Lors de l'UTMB 2015, l'Équatorien Gonzalo Calisto, 5e au scratch, a été contrôlé positif à l'EPO, suite à un contrôle antidopage...

Je connais bien le dossier, car c’est moi qui ai pris ce coureur en commission médicale.On lui a dit qu'il était fortement exposé à des risques médicaux comme une thrombose cérébrale. Il nous a répondu qu'il pouvait avoir ce genre de profil sanguin, car il courait beaucoup en altitude dans son pays. J'avais des doutes au vu de sa performance et de sa progression fulgurante. C'est le premier coureur de l'histoire de l'UTMB à avoir été disqualifié pour dopage.  On a transmis son dossier aux instances antidopage qui l'ont contrôlé positif à l'érythropoïétine.

L'Ultra trail est-il dangereux pour la santé ?

Nous n'avons pas encore assez de recul pour savoir si les ultras trails ont un impact massif sur le corps humain.

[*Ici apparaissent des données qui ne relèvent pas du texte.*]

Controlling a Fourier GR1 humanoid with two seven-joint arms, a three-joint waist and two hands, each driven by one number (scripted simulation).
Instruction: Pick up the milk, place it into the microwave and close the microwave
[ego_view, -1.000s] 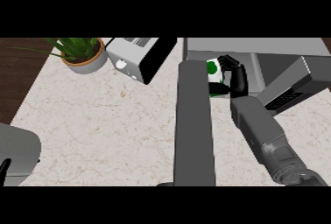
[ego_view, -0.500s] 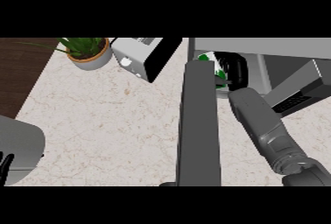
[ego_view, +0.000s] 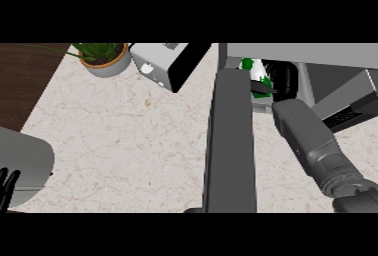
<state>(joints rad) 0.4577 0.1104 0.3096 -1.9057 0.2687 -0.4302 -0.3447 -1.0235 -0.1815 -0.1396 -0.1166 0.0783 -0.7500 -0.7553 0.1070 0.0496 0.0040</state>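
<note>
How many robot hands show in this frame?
2. The left hand rests open at the lower left edge; the right hand is at the microwave opening, curled round the milk.

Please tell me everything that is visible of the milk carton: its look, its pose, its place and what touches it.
Only a narrow part of the milk shows: a white carton with green markings, seemingly coated card. It is at the opening of the microwave, just right of the open door, whose edge hides its left side. The black right hand curls round its right side and covers much of it. Whether it is upright, or rests on the microwave's floor, cannot be told.
</note>
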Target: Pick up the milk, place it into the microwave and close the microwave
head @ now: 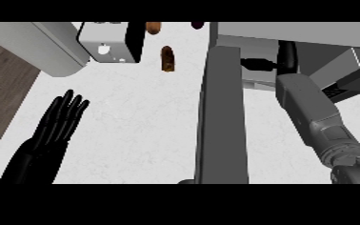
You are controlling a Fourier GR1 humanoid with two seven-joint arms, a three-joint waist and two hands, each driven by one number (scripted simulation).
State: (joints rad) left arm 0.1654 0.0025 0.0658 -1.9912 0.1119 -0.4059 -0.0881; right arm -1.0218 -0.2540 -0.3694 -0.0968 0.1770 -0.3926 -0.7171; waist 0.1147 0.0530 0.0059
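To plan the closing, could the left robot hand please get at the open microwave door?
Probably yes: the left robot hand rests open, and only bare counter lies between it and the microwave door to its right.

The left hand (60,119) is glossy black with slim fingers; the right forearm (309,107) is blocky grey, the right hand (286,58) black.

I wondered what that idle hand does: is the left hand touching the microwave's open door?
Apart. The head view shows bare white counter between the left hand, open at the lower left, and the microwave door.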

Nous n'aurons jamais pour objectif de dire que c'est dangereux, je préfère pousser quelqu'un à courir autour du Mont-Blanc plutôt que de le voir boire un coca devant sa télé. La privation de sommeil, en revanche, peut être dangereuse, avec une fatigue cérébrale centrale qui s'installe. Lorsqu'on conduit, il y a une règle qui veut qu'on s'arrête toutes les deux heures. Ce sera pareil dans les ultras. On analyse la nécessité en sommeil pour qu'il y ait des phases de repos. Ces recherches nous ont permis de mettre en place des espaces sommeil pour éviter que les coureurs tombent dans un ravin.

Selon de récentes études, le pic hallucinatoire se situerait après 31 heures de course, 145 kilomètres et entre 23 heures et 1 heure. 70% du peloton en est victime. Les hallucinations sont-elles un avertissement du cerveau pour faire une pause ?

C'est plus qu'un avertissement, c'est une alarme. Quand un coureur hallucine, il doit s’arrêter et se reposer.

L'UTMB est-il un bon modèle d'étude du corps humain ?

C'est surtout qu'on a un nombre de publications très faibles, mais qui commence à s'étoffer d'années en années. Pour vous donner un comparatif, dans l'univers du foot, on a 7 000 publications, contre 400 pour l'ultra endurance ( l’ultra endurance c’est ce qui est extrême pour le corps de par l' intensité, la  durée et par rapport à  ou l'environnement). C'est 1 750% de plus. S'il n'y a pas encore, dans l'ultra endurance, trop d'argent et de perversité, on profite de cette jeunesse pour améliorer la recherche médicale. On s'entoure des meilleurs chercheurs mondiaux. J'ai le sentiment que l'être humain est l'animal le plus solide, le mieux fait biochimiquement et le plus intelligent. L'être humain surpasse la pandémie. Tous les grands animaux disparaissent sauf l'homme. Donc un homme est capable de courir un 170 kilomètres, 10 000 mètres de dénivelé positif et autant de négatif.

En 2018, lors du duel entre François d'Haene (arrivé vainqueur en 19h01) et Kilian Jornet, vous avez dit que leurs cœurs battaient à 34, maximum 38 battements par minute au repos. On est dans le registre de l'extraterrestre ? 

On est face à des extraterrestres, oui, quand on sait que la moyenne est de 70 battements par minute. Cela signifie qu'ils sont moins dans le rouge sur leur débit cardiaque quand ils courent. Pour un athlète de haut niveau, l’objectif est d’augmenter le débit cardiaque. Plus le débit cardiaque est fort, plus l’approvisionnement en oxygène des organes sera conséquent.